800 Dormagener erweisen Helmut Röder letzte Ehre

Der langjährige Hit-Markt-Leiter ist im Alter von 64 Jahren gestorben.

Dormagen. Mit großer Beteiligung wurde gestern Mittag der langjährige Hit-Markt-Leiter Helmut Röder zu Grabe getragen: Rund 800 Dormagener, darunter Schützen, Karnevalisten, Feuerwehrleute und Mitarbeiter sowie die Vizebürgermeister Hans Sturm und Michael Dries, nahmen Abschied vom „Menschenfreund“, wie ihn sein Nachfolger Thomas Dümmer nannte.

Thomas Dümmer, Trauerredner

Röder war am 26. Mai nach langer Krankheit im Alter von 64 Jahren gestorben. „Das hätte Helmut gefallen“, sagte seine Witwe Marita Röder, die ebenso wie Tochter Ramona und Schwiegersohn Benjamin Klein von der Resonanz überwältigt war.

Bereits in der Trauermesse in St.

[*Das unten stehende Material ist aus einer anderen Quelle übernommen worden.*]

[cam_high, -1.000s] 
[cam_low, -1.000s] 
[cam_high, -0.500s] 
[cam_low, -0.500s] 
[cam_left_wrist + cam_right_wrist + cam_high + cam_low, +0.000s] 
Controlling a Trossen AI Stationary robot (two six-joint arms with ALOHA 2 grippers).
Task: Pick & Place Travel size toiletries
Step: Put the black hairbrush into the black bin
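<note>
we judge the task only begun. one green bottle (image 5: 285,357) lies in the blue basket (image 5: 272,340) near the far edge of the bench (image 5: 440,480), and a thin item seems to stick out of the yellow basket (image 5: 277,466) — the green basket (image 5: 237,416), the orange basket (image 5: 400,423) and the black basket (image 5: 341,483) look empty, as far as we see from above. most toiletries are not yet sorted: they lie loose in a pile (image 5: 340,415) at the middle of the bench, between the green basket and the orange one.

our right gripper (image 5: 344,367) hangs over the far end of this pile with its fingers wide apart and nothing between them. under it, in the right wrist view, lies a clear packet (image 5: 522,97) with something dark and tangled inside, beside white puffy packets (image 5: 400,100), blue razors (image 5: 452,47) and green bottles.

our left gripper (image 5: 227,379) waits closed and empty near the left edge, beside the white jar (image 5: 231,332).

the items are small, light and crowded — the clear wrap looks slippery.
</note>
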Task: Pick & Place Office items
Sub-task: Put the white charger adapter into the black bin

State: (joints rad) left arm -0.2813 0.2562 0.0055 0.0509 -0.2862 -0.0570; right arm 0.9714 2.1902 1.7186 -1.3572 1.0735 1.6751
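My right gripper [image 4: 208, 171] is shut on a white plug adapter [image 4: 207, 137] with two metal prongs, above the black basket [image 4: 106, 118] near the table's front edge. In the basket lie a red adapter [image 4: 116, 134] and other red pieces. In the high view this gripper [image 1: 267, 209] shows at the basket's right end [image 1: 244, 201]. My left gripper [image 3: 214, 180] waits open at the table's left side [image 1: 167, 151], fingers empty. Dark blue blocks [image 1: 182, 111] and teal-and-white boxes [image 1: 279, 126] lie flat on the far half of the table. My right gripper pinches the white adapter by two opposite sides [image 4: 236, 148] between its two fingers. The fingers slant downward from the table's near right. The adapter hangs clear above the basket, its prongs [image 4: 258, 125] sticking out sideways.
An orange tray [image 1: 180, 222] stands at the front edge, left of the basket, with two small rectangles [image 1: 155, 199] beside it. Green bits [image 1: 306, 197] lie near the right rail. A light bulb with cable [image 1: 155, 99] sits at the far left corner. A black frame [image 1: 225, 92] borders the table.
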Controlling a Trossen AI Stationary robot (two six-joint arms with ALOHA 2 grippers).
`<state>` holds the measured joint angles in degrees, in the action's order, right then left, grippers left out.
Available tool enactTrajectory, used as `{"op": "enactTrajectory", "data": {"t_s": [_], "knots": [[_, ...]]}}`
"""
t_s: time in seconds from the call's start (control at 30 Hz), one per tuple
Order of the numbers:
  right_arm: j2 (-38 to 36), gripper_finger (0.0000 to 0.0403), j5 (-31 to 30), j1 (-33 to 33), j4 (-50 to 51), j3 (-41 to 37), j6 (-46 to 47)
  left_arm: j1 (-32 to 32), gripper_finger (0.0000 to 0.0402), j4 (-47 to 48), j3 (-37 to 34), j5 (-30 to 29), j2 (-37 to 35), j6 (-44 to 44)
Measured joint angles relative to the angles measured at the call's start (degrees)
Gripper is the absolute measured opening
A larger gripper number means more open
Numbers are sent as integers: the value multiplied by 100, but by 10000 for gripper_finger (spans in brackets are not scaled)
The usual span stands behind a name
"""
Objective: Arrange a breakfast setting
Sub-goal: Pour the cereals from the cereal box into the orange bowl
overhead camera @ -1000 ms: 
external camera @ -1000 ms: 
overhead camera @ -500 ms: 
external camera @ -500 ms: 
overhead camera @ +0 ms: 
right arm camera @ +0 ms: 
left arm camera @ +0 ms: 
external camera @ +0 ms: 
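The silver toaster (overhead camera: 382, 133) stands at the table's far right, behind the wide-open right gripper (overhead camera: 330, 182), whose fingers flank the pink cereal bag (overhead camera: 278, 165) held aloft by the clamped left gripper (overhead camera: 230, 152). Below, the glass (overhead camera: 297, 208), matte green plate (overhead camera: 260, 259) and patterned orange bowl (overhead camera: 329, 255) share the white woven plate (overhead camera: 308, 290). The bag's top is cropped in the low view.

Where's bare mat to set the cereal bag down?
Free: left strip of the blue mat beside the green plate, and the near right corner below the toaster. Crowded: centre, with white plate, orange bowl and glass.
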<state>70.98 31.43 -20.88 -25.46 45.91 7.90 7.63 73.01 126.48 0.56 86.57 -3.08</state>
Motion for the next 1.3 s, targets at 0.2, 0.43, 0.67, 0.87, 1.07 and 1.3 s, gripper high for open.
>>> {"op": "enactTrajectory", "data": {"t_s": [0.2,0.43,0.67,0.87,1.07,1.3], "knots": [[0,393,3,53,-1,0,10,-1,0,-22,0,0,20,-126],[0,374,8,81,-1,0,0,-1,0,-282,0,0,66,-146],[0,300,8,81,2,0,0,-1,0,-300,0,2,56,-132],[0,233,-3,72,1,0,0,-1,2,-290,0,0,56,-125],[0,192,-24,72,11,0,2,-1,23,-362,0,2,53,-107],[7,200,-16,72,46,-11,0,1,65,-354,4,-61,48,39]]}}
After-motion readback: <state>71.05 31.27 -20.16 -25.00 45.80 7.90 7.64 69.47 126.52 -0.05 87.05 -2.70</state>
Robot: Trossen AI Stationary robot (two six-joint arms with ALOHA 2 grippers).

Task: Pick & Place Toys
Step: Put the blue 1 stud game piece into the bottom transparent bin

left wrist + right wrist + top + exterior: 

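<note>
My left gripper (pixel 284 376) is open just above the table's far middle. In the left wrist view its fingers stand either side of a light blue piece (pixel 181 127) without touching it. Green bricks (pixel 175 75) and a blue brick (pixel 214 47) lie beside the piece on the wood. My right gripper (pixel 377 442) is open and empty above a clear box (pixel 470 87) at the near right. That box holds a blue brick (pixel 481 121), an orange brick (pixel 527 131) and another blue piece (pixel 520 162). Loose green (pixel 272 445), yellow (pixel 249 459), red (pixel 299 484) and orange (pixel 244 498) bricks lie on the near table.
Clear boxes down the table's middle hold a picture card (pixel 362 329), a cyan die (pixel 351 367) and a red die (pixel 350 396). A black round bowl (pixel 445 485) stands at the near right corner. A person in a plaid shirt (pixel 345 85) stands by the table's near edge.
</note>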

Michael hatte Pfarrer Peter Mario Werner Röders Leben und Wirken vor Augen geführt: „Sein unbeschreibliches Lächeln wird uns über den Tod hinaus begleiten“, sagte er. Der lebensfrohe Röder sei für viele „Onkel Helmut“, „das Heinzelmännchen“ oder der „Nikolaus“ gewesen, für ihn, so Pfarrer Werner, „der gute Mensch von Dormagen“. Gefühlvoll beschrieb Dümmer den vielen Trauergästen, die in der Kapelle des Friedhofs an der Mathias-Giesen-Straße waren oder draußen Spalier standen, den Einsatz von Röder für seine Mitmenschen. Die Rede hatte Dümmer mit Bürgermeister Erik Lierenfeld geschrieben, der wegen seines Krankenhausaufenthaltes „leider nur in Gedanken“ dabei sein konnte. Röder habe für alle ein offenes Ohr gehabt — „für uns alle, wie wir hier kunterbunt stehen: Familie, Freunde, Mitarbeiter, Kollegen, Karnevalisten, Schützen, Stammtischler, Feuerwehrkameraden, Treckerfreunde und seine Kunden“, so Dümmer. Es liege an allen, sein Vermächtnis aufrechtzuerhalten: „Menschen helfen und etwas Gutes tun.“

Röder sei ein „Netzwerker für das Gute“ gewesen, jemand, der Menschen verband: „Er war ein gerngesehener Gast, jede Veranstaltung wurde wärmer durch ihn“, so Dümmer: „Es gibt kaum einen Verein, der nicht von Helmut unterstützt wurde.“ Und so verabschiedeten sich viele am Grab mit einem tief empfundenen „Danke, Helmut“.